Chunk 13.0

In this chunk, the assistant tackled two major production bugs in the ProofShare system. First, a deadlock in `TaskRequestProofs` where `CreateWorkAsk` retried HTTP 429 responses indefinitely, blocking the poll loop from discovering matched work and inserting it into `proofshare_queue`. The fix made `CreateWorkAsk` return a sentinel `ErrTooManyRequests` immediately on 429, allowing the poll loop to continue, with progress-based exponential backoff to avoid hammering the service. Additionally, the assistant scoped the dedup SELECT to only non-submitted rows, changed orphan cleanup from DELETE to UPDATE to preserve fetched work, and added a routine to purge completed rows older than two days. The Curio binary was rebuilt inside the Docker CUDA environment and deployed to the remote vast host. Second, the user reported that even after deploying the container-built cuzk binary (which passed benchmarks), all ten PoRep partitions were still producing invalid proofs. The assistant traced the issue to a job ID collision: proofshare challenges all target the same miner=1000, sector=1, so concurrent tasks sent identical `job_id` values to cuzk.
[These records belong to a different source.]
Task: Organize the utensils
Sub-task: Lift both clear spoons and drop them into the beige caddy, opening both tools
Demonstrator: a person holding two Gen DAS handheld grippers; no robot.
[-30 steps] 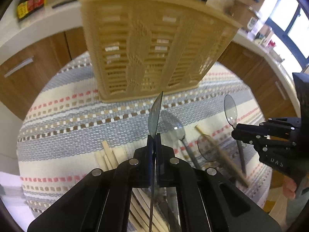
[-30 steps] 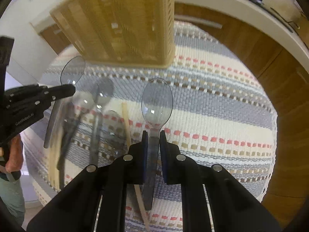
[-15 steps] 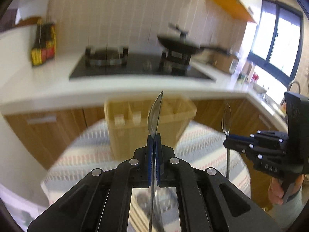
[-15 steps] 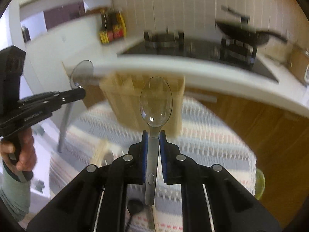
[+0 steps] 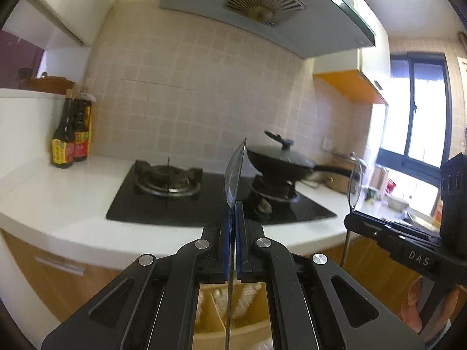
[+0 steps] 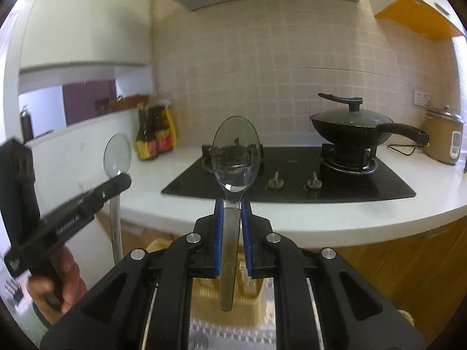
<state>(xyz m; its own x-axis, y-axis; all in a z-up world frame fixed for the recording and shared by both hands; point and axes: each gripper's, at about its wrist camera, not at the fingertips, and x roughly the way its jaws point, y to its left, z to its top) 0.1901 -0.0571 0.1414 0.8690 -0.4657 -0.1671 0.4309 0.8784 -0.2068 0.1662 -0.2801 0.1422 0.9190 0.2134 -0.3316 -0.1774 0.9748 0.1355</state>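
I have a clear plastic spoon pinched in each gripper. In the left wrist view my left gripper [image 5: 233, 218] is clamped tight on its spoon [image 5: 235, 172], which stands edge-on at the centre of the frame, so the pads squeeze the flat faces of the neck and it cannot twist. In the right wrist view my right gripper [image 6: 232, 218] is closed on the handle of the other spoon [image 6: 235, 153], bowl facing the camera and upright at centre, handle hanging down between the pads toward the lower middle. I judge both are held bowl-up so the handles can drop first into the beige slotted basket [image 6: 256, 288], visible low in the frame beneath the fingers, on the striped cloth [image 6: 233, 332]. The stove [image 6: 292, 175] and counter fill the background only.
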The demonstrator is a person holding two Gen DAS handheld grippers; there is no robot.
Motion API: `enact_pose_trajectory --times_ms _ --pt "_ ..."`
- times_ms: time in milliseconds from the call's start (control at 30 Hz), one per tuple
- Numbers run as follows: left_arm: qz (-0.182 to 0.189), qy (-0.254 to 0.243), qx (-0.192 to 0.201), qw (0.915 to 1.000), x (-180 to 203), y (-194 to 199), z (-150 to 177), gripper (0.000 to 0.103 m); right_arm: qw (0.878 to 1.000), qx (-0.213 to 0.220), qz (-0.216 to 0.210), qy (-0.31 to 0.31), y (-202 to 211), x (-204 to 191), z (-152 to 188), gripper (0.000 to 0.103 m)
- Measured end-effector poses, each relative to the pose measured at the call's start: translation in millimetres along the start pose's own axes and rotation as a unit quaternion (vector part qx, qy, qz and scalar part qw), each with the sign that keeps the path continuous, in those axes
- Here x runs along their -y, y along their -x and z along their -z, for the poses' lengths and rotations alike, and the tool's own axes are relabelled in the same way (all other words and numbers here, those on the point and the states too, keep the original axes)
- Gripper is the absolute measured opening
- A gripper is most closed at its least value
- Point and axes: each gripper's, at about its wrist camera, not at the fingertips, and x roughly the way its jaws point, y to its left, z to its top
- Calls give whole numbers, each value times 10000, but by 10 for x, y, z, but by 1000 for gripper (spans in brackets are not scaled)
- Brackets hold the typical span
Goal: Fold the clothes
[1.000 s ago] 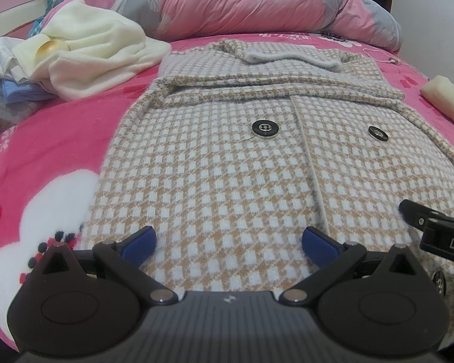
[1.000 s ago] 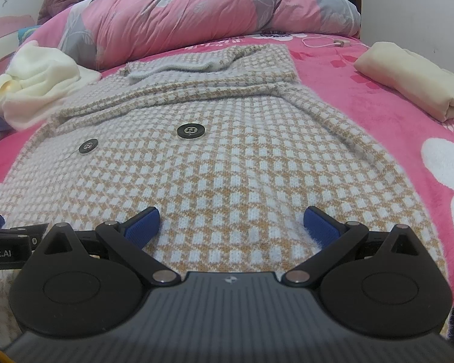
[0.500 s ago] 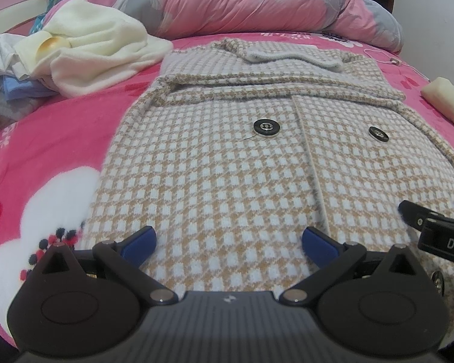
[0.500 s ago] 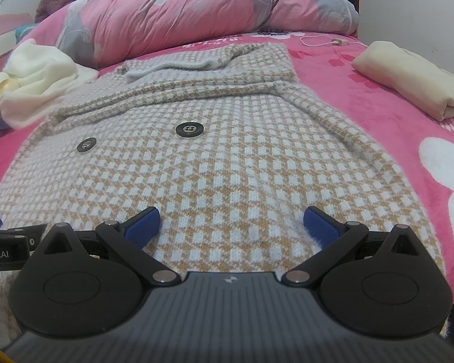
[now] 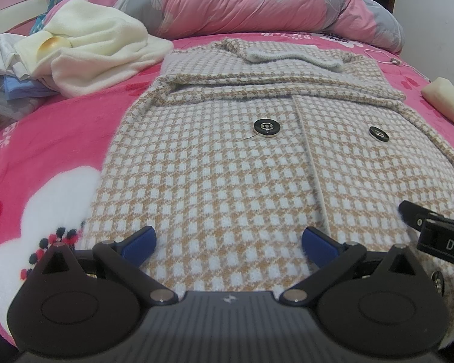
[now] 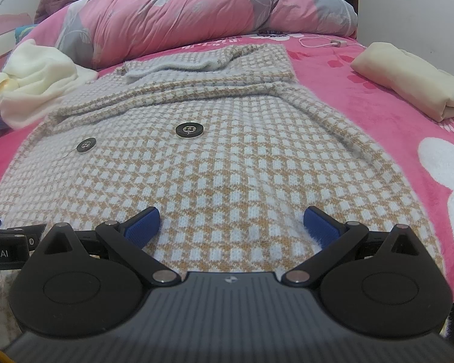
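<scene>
A tan-and-white checked knit cardigan [image 5: 227, 163] lies flat on the pink bed, sleeves folded across its chest, with black buttons [image 5: 267, 128]. It also fills the right wrist view [image 6: 227, 163]. My left gripper [image 5: 228, 242] is open, its blue pads low over the near hem on the left half. My right gripper [image 6: 231, 227] is open over the near hem on the right half. Each gripper's tip shows at the other view's edge [image 5: 432, 227].
A pink quilt [image 5: 257, 0] is rolled at the bed's head. A cream fleece pile [image 5: 90, 51] lies at the back left on other clothes. A folded cream garment [image 6: 408, 81] lies at the right. A white cable [image 6: 320, 42] lies near the quilt.
Both grippers have crept slightly forward and lower over the cardigan's hem. Both stay open. The cardigan has not moved.
</scene>
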Motion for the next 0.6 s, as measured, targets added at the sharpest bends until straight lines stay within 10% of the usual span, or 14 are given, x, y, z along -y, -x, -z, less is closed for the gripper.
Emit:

The engine's partition assembler keyed on `job_id`, causing partition results from different proofs to mix—confirmed by a `"partition 0 already inserted"` panic. The fix added the harmony task ID to the RequestId, making it unique per invocation. A second Curio rebuild and deployment followed, though initial verification showed the old format still appearing in logs, suggesting the need to confirm the binary actually contained the change. The overarching themes are the complexity of debugging distributed proving systems where multiple components (Go Curio, Rust cuzk, GPU supraseal) interact, the critical importance of unique job identifiers in concurrent pipelines, and the iterative Docker build/deploy workflow required to patch production GPU workers without full image rebuilds. The assistant demonstrated systematic root cause analysis—ruling out data formats, enum mappings, and GPU flakiness before identifying the simple key collision—and delivered targeted fixes that break deadlocks and ensure proof isolation.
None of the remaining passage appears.